Отец и мать работали с утра до вечера, а мы росли, положа руку на сердце, блистательными бездельниками. Нам было оборудовано классическое «золотое детство» – с идеалами, вычитанными из книжек «Золотой библиотеки». У нас была специальная гимнастическая комната, игрушечные поезда, автомобили и пароходы… Нас обучали языкам, музыке и рисованию. Мы знали наизусть сказки братьев Гримм, греческие мифы, русские былины. Но для меня все это померкло, когда я прочел некую книжку, называвшуюся, кажется, «Вокруг нас». В ней просто рассказывалось о том, как пекут хлеб, делают уксус, изготовляют кирпич, льют сталь, дубят кожу.

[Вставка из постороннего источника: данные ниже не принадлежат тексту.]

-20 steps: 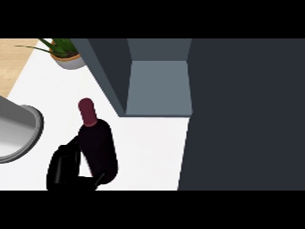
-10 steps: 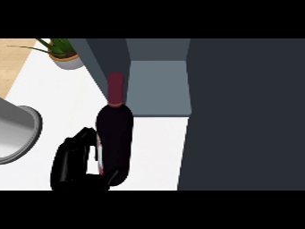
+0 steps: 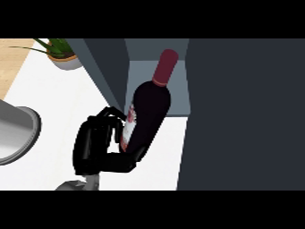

Книжка эта раскрыла мне сложный и занимательный мир вещей и людей, их производящих. Соль на столе прошла через градирню, чугунок со щами – через доменную печь. Ботинки, блюдечки, ножницы, подоконники, паровозы, чай – все это, как оказалось, было изобретено, добыто, сработано огромным умелым трудом людей. Рассказ об овчине был не менее интересен, чем миф о золотом руне. Мне нестерпимо захотелось самому мастерить нужные вещи. Но старые книги и учителя, воодушевленно повествуя о коронованных героях, ничего не сообщали о людях, делающих вещи. И из нас растили или белоручек, беспомощных и никчемных, или надменную касту чистоплюев – людей «чистого умственного труда». Правда, иногда нам дарили кубики и кирпичики и предлагали создавать художественные подобия машин. Энергия искала выхода. Мы выкорчевывали пружины диванов, изучая истинное строение вещей, и получали оглушительные нагоняи.